Anti-HLA-DR MicroBeads can be used for positive selection or depletion of HLA-DR expressing cells from peripheral blood, cord blood, bone marrow or lymphoid tissue. HLA-DR is present on dendritic cells, monocytes, macrophages, B cells, activated T and NK cells, as well as some epithelial cells. In a first step, HLA-DR positive cells are labelled with a magnetic bead/antibody conjugate, whereas other cells remain untouched. The cell suspension is then loaded onto a column (also available from Miltenyi Biotec) which is placed in a magnetic field. Separation is achieved by washing out unlabelled cells in the presence of the magnetic field (resulting in the HLA-DR depleted cell fraction), while HLA-DR positive cells remain on the column. After removing the column from the magnetic field, HLA-DR positive cells can be eluted with an appropriate buffer. Keep in mind that magnetic bead/antibody conjugates are present on these cells, which might cause problems for some downstream applications.

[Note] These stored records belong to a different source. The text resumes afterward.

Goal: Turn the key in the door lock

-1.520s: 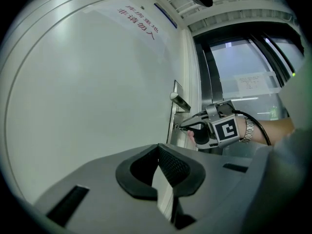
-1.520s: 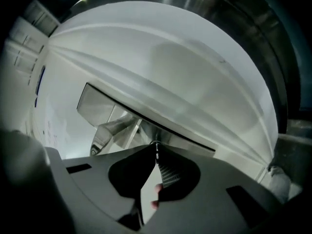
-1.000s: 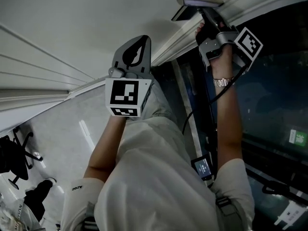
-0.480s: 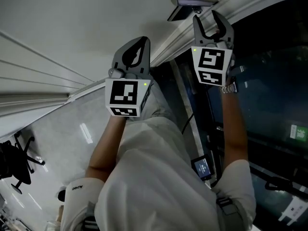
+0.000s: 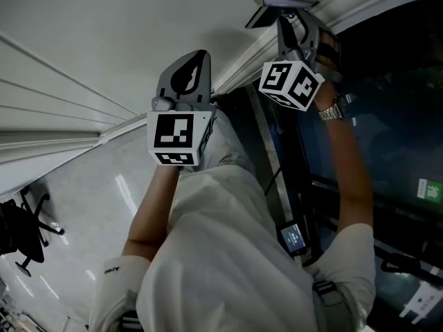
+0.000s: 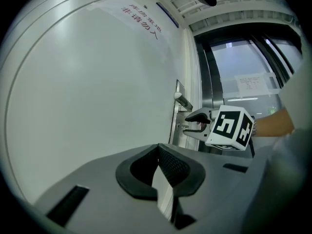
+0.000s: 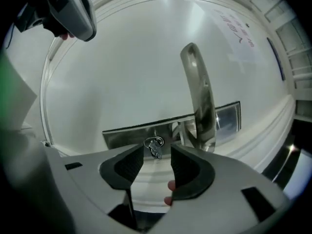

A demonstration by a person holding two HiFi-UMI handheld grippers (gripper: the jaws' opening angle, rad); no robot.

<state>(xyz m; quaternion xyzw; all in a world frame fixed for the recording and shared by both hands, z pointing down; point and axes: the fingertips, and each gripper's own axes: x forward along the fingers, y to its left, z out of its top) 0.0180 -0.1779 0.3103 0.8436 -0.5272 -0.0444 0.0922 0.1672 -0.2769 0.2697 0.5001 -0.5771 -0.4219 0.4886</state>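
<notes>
The key [image 7: 155,146] is seated in the door lock, sticking out of the metal lock plate [image 7: 122,133] just beside the base of the lever handle [image 7: 200,96]. My right hand-held gripper [image 7: 157,155] is lined up on it. Its jaws have just been opening and now stand wide. The key's head sits between the two pads, but neither pad presses on it, so nothing is gripped at this moment.

I can't read from the key's slant how far the lock has gone round. My judgement is that this is a let-go between holds: either one turn is finished, or I need a fresh grip for more rotation. What is certainly left is closing on the key head again if more turning is needed, or else backing away from the door [image 7: 136,57].

The right arm is stretched forward and up to the lock, with a wristwatch [image 5: 332,109] showing and the gripper pointing roughly level at the plate. Fingertips [image 7: 169,185] of that hand show under one jaw.

The left hand-held gripper [image 6: 158,152] is held up level in front of the plain door panel, well apart from the lock. Its jaw tips are together on nothing, and it plays no part in the work.
</notes>
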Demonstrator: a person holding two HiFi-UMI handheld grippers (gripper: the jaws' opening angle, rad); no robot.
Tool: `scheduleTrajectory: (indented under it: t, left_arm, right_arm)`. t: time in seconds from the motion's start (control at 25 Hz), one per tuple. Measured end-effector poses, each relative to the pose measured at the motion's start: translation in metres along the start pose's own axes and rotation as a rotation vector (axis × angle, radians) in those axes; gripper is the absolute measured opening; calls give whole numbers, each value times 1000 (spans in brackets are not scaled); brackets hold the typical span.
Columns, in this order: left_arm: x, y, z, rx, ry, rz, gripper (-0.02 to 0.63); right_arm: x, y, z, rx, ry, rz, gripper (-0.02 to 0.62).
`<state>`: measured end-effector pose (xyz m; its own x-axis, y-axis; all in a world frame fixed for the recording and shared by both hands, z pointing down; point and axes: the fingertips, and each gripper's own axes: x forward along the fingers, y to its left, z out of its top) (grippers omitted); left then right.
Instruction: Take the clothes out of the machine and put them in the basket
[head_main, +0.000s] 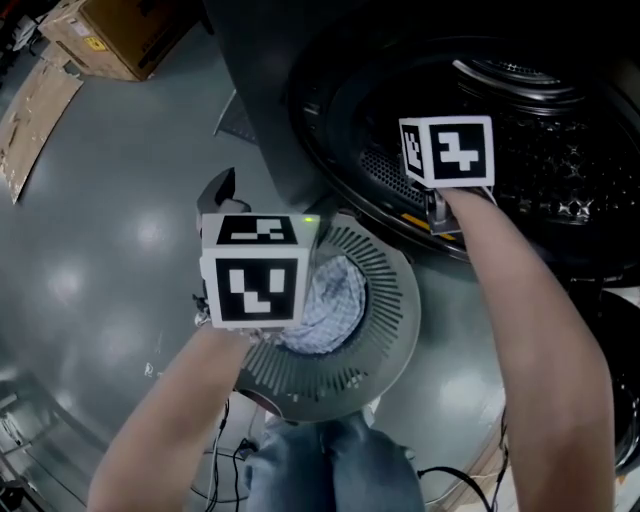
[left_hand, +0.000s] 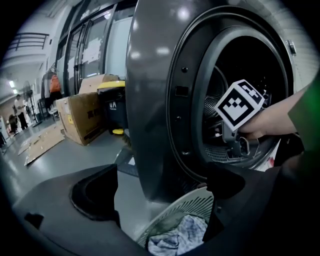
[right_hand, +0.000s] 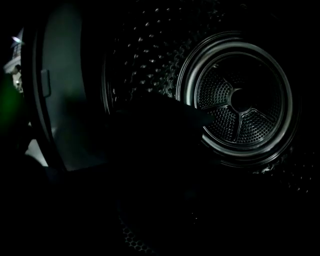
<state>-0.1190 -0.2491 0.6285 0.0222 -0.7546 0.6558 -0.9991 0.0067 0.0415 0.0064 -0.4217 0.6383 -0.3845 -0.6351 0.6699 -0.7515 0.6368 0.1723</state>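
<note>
The washing machine's dark drum (head_main: 540, 130) stands open at the upper right. A round, slatted white basket (head_main: 385, 300) sits on the floor in front of it and holds a blue-white checked cloth (head_main: 325, 305). My left gripper (left_hand: 165, 200) hovers over the basket (left_hand: 185, 210), jaws open with nothing between them, the cloth (left_hand: 180, 237) below. My right gripper's marker cube (head_main: 447, 150) is at the door opening, jaws pointing into the drum. The right gripper view shows the perforated drum back (right_hand: 240, 100) and a dark lump (right_hand: 155, 130); its jaws are lost in the dark.
The machine's grey front panel (left_hand: 150, 100) rises just behind the basket. A cardboard box (head_main: 110, 35) and flattened cardboard (head_main: 30, 110) lie on the grey floor to the left. A black bin with a yellow lid (left_hand: 112, 107) stands beside the box. Cables (head_main: 240, 460) trail near my legs.
</note>
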Motion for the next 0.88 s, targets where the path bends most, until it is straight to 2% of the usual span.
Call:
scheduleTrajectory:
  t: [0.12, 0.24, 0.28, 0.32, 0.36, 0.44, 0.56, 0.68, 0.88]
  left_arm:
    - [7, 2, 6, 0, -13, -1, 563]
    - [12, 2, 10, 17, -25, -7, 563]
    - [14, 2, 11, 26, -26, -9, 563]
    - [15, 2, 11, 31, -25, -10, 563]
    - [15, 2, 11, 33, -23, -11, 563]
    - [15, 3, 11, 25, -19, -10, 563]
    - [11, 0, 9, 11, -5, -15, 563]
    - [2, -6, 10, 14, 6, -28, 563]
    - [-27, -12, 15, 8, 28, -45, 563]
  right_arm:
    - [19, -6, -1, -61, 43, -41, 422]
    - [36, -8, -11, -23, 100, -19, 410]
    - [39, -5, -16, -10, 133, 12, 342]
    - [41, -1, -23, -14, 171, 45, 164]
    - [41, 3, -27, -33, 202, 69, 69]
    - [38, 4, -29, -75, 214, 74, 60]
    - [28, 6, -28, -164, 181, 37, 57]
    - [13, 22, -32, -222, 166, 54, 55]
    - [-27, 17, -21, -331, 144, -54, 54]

Two ml of anti-HLA-DR MicroBeads solution is sufficient for up to 100 separations or 10⁹total cells. It has to be pointed out that the full separation procedure can only be accomplished by use of Miltenyi Columns and a Miltenyi Magnetic Separation Unit. These have to be purchased separately. However, all required buffer solutions can be prepared in the lab.

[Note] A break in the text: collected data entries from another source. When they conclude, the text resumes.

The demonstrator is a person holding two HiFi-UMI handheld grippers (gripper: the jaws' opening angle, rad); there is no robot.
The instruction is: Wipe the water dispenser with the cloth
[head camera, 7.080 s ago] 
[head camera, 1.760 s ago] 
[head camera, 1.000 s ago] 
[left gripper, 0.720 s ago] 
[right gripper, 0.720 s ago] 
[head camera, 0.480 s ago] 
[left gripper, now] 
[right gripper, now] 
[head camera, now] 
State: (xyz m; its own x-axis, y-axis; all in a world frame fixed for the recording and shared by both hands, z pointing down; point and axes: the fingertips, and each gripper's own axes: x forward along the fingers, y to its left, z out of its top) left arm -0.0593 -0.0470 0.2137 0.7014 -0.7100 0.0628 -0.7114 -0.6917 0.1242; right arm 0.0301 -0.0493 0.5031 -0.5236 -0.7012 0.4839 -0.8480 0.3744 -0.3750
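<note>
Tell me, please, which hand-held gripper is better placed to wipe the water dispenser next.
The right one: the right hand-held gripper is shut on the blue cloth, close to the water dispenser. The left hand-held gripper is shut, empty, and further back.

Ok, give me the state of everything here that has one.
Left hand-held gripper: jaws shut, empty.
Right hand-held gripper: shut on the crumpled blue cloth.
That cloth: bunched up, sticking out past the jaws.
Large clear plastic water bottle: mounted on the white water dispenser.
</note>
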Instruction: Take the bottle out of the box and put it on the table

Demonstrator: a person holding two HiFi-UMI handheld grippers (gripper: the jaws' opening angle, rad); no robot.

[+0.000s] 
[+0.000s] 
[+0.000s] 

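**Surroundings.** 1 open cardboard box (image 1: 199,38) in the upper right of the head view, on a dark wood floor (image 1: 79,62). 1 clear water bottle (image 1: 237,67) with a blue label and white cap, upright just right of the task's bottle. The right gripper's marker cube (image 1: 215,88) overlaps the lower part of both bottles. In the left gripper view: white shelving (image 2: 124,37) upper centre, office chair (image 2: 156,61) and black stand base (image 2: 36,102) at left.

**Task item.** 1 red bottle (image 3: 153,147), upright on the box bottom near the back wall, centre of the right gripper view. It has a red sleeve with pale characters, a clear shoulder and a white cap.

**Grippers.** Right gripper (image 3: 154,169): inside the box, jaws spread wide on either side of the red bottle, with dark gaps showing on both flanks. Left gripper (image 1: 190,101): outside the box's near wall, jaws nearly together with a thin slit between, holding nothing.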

We frequently use Anti-HLA-DR MicroBeads for positive selection of antigen presenting cells (APCs) from peripheral blood mononuclear cell (PBMC) suspensions, either directly from fresh preparations, or after stimulation with different antigens. After separation, we isolate RNA from APCs. The protocol can be divided into two major steps, magnetic labelling and magnetic separation. Both parts are easy to handle and together take about 50-60 minutes. There is virtually no loss of cells when separating APCs from fresh PBMCs. The yield is about 17-22% of the full PBMC count, which is the expected fraction of APCs in PBMC suspensions. Purity repeatedly reaches more than 95% as determined by fluorescence activated cell sorting. However, if we stimulate PBMCs with antigen prior to positive selection of HLA-DR bearing cells, we commonly only gain about 30-70% of the expected APC count. Purity ranges between 70-80%. These observations might, at least in part, be explained by cell lysis during the incubation period. Moreover, down-regulation of HLA-DR on the cell surface cannot be excluded. To reach higher purities, it is possible to reload the eluted APCs on a new freshly prepared column.